Various music competitions were financially supported by the government, having to meet certain requirements. By doing so ordinary people were encouraged to participate in singing songs that were considered appropriate according to official artistic standard (Baranovitch 2003: 213-215). Pop concerts were also sponsored by the government when they met certain requirements, such as letting Gao Feng sing Great China as the final song.
After opening up, there was a far wider range of music available to the people. Instead of loosening control, the CCP has created an unwritten cooperative system with musicians. A politically correct song will be rewarded by intensive promotion on television (Baranovitch 2003: 191), as was the case with Great China (Baranovitch 2003: 234) and Chinese (Gorfinkel 2018: 127).

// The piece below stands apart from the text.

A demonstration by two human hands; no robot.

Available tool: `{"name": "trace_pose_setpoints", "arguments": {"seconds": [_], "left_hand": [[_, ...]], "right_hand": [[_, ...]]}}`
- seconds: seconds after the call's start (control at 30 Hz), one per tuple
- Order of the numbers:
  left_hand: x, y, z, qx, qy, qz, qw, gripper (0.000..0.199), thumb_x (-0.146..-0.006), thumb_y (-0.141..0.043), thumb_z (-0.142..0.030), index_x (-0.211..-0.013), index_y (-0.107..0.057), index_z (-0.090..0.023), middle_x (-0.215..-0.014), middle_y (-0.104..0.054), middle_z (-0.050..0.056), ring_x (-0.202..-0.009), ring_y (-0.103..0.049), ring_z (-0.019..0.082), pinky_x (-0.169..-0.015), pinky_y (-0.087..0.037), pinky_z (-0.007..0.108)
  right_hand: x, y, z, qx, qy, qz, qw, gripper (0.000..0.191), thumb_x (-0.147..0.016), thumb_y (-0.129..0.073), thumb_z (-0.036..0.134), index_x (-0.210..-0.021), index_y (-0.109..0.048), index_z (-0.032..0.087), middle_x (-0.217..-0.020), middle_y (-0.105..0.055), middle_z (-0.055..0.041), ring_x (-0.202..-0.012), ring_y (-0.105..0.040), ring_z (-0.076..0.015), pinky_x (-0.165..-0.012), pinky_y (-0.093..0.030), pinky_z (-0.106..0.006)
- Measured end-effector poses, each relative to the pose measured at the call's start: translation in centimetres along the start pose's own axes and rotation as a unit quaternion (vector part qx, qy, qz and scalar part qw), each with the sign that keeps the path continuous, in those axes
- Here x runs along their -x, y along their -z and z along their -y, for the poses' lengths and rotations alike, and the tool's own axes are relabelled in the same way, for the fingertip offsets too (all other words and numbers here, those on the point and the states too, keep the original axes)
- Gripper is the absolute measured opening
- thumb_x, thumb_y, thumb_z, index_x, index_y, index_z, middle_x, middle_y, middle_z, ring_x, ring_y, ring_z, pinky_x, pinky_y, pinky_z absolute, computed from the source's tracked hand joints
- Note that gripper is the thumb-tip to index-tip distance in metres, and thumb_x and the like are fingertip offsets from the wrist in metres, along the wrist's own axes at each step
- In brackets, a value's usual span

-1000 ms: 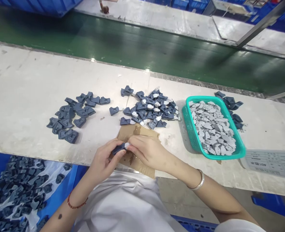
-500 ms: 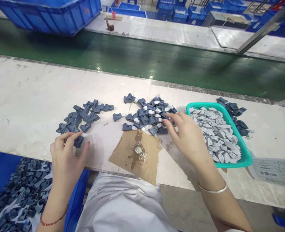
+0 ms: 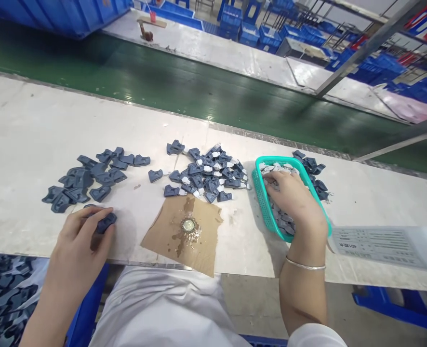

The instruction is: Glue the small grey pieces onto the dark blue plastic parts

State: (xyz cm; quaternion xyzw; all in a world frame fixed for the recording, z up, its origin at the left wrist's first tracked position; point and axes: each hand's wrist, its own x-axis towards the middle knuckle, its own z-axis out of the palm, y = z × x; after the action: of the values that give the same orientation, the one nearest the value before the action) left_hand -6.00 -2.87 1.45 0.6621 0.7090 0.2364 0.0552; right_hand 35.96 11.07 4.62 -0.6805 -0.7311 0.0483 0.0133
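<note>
Your left hand (image 3: pixel 79 236) pinched one dark blue plastic part (image 3: pixel 105 222) at the bench edge; right hand (image 3: pixel 289 195) dug, fingers curled, into the teal basket (image 3: pixel 262 202) of grey inserts (image 3: pixel 284 219). Best to have singled out one insert.

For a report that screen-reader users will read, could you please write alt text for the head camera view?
A person's left hand grips a dark blue plastic part at the near edge of a white bench, while the right hand reaches into a teal basket of grey pieces. Between them lie blue part piles and stained cardboard.
</note>
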Motion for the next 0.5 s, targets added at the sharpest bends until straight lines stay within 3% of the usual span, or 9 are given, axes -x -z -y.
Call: {"name": "trace_pose_setpoints", "arguments": {"seconds": [0.17, 0.33, 0.43, 0.5], "left_hand": [[0.2, 0.2, 0.8, -0.005, -0.024, 0.012, 1.000, 0.021, -0.095, -0.059, -0.029, -0.115, -0.061, -0.027, -0.128, -0.055, 0.010, -0.103, -0.064, 0.027, -0.078, -0.056, 0.037], [0.7, 0.5, -0.3, 0.047, -0.035, 0.007, 0.998, 0.022, -0.095, -0.057, -0.030, -0.117, -0.059, -0.029, -0.127, -0.064, 0.008, -0.118, -0.062, 0.031, -0.102, -0.049, 0.048], [1.2, 0.6, -2.3, 0.135, 0.042, 0.009, 0.990, 0.023, -0.095, -0.059, -0.034, -0.118, -0.059, -0.031, -0.122, -0.071, 0.004, -0.117, -0.063, 0.029, -0.094, -0.054, 0.041], [1.5, 0.5, -3.7, 0.235, 0.105, 0.019, 0.966, 0.022, -0.094, -0.061, -0.038, -0.115, -0.060, -0.031, -0.116, -0.073, 0.002, -0.112, -0.066, 0.027, -0.086, -0.055, 0.037]], "right_hand": [[-0.4, 0.4, -0.2, -0.040, 0.026, 0.005, 0.999, 0.027, -0.090, -0.051, 0.019, -0.107, -0.071, 0.014, -0.111, -0.073, -0.0145, -0.109, -0.061, -0.0336, -0.098, -0.045, -0.047], [-0.6, 0.6, -0.2, -0.111, -0.012, 0.016, 0.994, 0.024, -0.083, -0.056, 0.015, -0.103, -0.070, 0.014, -0.102, -0.075, -0.0132, -0.095, -0.068, -0.0284, -0.086, -0.052, -0.039], [-0.7, 0.5, -0.1, -0.150, -0.016, 0.021, 0.988, 0.022, -0.081, -0.055, 0.013, -0.098, -0.070, 0.015, -0.096, -0.075, -0.0111, -0.087, -0.069, -0.0256, -0.080, -0.053, -0.037], [-0.8, 0.4, -0.1, -0.168, -0.016, 0.008, 0.986, 0.025, -0.081, -0.056, 0.014, -0.100, -0.072, 0.015, -0.092, -0.076, -0.0103, -0.083, -0.070, -0.0247, -0.077, -0.054, -0.037]]}}
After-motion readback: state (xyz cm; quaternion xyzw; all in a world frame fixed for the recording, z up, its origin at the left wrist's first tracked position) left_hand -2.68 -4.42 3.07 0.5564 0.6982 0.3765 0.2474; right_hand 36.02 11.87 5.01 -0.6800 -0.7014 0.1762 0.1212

Comparing two periods and conclusion
Communist elements such as national unity, praise for the CCP and its leaders are present in Chinese music in both the period before and after opening up. In the later period, more national pride is shown in the songs and praise for the CCP and its leaders is done in a more subtle way compared to the pure worship during the earlier period. National unity in the later period was enlarged from mainland Chinese to all Chinese in the world including Hong Kong, Taiwan and abroad.
In the earlier period, existing folk songs were given new political lyrics to increase familiarities for people. With pamphlets and performance, the songs were promoted in areas controlled by the CCP. After the establishment of the PRC, a nationwide radio network was established for promoting party ideas. After opening up, television became the dominant mass medium used for promoting songs through a diverse range of programs, among which the Chinese Music Television channel and the Chinese New Year Gala played important roles. Furthermore, all level of regional and national state sponsored music competitions and pop concerts enabled participants to reinforce the official ideology. The CCP has successfully adapted to the market economy and created mutual benefits for artists, especially famous singers, and has thereby enabled the official ideology to reach millions of people.
Finally, based on my personal experience, I assume that education also helped to spread popularity of songs. As mentioned, during 1920s and mid-1940s the CCP was involved in education in Shanghai. After the establishment of the PRC, their involvement would be stronger. The role of music with communist elements in education could be a subject for further research.
Baranovitch (2003) – Baranovitch, Bimrod. China New Voices: Popular Music, Ethnicity, Gender, and Politics, 1978-1997, Berkely, Los Angeles and London: University of California Press, 2003.
Chow (2007) – Chow, Y.F. Descendants of the dragon, sing! In E. Jurriëns and J. de Kloet (eds.)
Cosmopatriots: On Distant Belongings and Close Encounters. New Amsterdam: Rodopi, pp. 95– 104. 2007
Gorfinkel (2018) – Gorfinkel, Lauren. Chinese Television and National Identity Construction, Abingdon & New York: Routledge, 2018
My Chinese heart (Wiki) – https://en.wikipedia.org/wiki/My_Chinese_Heart. Accessed on May 26, 2019
 In this article, I only use English translation for all the Chinese songs.